Wim Groenendijk

Personal information
- Full name: Willem Huibrecht Groenendijk
- Date of birth: 14 August 1910
- Place of birth: Rotterdam, Netherlands
- Date of death: 27 November 1977 (aged 67)
- Place of death: Nijmegen, Netherlands
- Position: Forward

Youth career
- De Musschen

Senior career*
- Years: Team / Apps / (Gls)
- 1926-1937: Feijenoord

International career
- 1930: Netherlands / 1 / (0)

Managerial career
- 1945–1948: MVV
- 1950–1957: Eindhoven
- 1957–1958: Elinkwijk
- 1958–1960: NEC
- 1961–1964: Quick 1888
- 1964–1966: De Treffers
- 1968–1971: Quick 1888

= Wim Groenendijk =

Dutch footballer (1910–1977)

Wim Groenendijk (14 August 1910 - 27 November 1977) was a Dutch football player and manager who played as a forward. He made one appearance for the Netherlands national team in 1930.

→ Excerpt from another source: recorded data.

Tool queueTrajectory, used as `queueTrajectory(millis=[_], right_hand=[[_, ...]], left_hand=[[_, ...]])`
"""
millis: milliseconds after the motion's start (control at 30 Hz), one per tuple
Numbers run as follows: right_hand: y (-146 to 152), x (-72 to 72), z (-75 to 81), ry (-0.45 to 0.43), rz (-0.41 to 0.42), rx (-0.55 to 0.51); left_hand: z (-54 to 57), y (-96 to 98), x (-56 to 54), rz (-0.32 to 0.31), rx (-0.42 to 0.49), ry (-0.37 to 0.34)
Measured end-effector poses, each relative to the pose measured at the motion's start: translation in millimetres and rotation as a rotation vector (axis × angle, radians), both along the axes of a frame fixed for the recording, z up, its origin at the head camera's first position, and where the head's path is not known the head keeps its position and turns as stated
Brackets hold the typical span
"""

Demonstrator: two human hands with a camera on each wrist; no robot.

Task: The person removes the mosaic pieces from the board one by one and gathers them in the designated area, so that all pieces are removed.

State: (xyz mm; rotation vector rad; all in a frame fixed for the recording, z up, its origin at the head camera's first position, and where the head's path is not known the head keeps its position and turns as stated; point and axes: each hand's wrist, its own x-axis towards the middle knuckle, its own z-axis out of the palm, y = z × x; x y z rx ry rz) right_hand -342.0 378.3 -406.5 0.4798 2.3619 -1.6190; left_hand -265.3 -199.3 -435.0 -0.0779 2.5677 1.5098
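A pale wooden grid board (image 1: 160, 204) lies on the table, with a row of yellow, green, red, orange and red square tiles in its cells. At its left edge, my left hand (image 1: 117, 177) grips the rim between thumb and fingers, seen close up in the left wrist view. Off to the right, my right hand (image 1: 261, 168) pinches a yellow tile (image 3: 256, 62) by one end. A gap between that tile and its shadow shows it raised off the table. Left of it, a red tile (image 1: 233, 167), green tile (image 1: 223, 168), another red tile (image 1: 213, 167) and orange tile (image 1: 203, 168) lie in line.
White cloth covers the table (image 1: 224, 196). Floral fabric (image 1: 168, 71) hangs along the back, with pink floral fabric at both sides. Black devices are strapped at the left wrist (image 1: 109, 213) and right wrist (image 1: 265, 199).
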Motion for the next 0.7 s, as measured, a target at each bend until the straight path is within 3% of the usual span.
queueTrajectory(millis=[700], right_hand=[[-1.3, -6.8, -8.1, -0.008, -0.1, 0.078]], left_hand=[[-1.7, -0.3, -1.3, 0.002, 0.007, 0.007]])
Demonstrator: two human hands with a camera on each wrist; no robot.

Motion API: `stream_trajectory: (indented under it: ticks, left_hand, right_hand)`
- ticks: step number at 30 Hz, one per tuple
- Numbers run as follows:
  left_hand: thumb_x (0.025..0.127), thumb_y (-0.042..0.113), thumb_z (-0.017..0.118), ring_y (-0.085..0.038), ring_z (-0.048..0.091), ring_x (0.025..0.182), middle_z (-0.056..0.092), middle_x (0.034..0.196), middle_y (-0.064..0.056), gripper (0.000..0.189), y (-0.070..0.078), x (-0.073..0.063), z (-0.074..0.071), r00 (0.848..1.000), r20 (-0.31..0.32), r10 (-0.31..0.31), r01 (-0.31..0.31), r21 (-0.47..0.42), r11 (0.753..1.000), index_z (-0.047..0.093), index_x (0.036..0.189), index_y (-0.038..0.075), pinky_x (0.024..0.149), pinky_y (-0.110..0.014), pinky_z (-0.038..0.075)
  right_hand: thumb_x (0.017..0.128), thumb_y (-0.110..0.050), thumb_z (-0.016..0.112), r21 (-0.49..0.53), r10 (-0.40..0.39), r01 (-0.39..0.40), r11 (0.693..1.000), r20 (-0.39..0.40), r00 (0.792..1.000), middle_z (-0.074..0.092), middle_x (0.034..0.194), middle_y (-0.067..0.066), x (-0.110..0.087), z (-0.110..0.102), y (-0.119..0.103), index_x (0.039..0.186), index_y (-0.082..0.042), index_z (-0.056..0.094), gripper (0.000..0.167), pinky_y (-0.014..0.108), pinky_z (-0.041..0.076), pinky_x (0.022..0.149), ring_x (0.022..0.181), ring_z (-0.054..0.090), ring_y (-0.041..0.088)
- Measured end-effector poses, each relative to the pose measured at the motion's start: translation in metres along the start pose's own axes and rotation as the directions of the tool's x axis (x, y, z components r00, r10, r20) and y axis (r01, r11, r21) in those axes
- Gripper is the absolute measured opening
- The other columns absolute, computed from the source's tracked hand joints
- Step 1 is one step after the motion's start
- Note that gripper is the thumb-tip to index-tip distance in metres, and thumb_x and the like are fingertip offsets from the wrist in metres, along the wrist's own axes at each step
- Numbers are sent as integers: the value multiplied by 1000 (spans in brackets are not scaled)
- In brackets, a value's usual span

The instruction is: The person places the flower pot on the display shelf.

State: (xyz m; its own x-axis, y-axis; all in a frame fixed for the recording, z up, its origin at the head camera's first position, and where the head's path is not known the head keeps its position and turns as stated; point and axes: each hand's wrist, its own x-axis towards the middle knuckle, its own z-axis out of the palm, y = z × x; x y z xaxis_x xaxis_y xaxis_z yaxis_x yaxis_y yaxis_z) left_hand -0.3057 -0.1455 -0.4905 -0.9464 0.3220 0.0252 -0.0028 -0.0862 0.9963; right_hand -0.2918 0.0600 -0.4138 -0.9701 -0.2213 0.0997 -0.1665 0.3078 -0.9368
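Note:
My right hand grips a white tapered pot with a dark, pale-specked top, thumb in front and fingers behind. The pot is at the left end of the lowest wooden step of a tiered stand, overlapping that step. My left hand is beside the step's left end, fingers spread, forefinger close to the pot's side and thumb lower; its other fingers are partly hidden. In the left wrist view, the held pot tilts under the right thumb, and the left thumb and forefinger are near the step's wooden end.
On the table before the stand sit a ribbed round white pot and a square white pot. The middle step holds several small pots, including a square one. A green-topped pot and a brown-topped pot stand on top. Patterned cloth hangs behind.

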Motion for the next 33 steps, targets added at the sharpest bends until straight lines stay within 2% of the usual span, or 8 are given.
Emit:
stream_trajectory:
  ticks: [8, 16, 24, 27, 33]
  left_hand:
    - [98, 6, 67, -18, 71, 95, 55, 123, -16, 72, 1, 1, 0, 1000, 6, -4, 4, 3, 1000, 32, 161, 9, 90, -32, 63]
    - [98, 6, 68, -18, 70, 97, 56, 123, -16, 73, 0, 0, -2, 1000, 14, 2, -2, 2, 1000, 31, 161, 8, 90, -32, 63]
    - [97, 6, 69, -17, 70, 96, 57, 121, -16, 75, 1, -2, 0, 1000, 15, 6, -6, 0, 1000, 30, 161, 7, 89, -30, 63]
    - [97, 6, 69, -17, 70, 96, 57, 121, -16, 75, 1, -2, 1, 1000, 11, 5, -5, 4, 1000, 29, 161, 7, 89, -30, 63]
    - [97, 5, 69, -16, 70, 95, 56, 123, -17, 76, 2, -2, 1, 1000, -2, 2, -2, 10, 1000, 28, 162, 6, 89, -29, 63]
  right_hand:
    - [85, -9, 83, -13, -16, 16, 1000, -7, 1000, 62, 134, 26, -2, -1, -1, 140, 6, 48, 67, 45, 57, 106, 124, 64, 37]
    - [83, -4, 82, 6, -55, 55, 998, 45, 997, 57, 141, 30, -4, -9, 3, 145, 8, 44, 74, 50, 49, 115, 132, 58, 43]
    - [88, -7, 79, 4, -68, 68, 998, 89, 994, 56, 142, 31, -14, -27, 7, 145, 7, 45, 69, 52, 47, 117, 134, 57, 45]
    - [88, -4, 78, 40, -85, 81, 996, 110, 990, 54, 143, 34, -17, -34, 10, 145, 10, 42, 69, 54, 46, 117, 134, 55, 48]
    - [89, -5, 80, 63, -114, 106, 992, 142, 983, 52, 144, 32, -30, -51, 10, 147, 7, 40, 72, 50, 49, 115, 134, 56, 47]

Groenendijk started playing for hometown club De Musschen and scored 4 goals for Feijenoord in the 1935 KNVB Cup Final against HVV Helmond, a record that still stands in 2026.

After retiring as a player, Groenendijk coached several amateur sides and managed to win Eindhoven their only league title in 1954. He was also manager of NEC and died of a heart attack in the stands of the Goffertstadion during a match.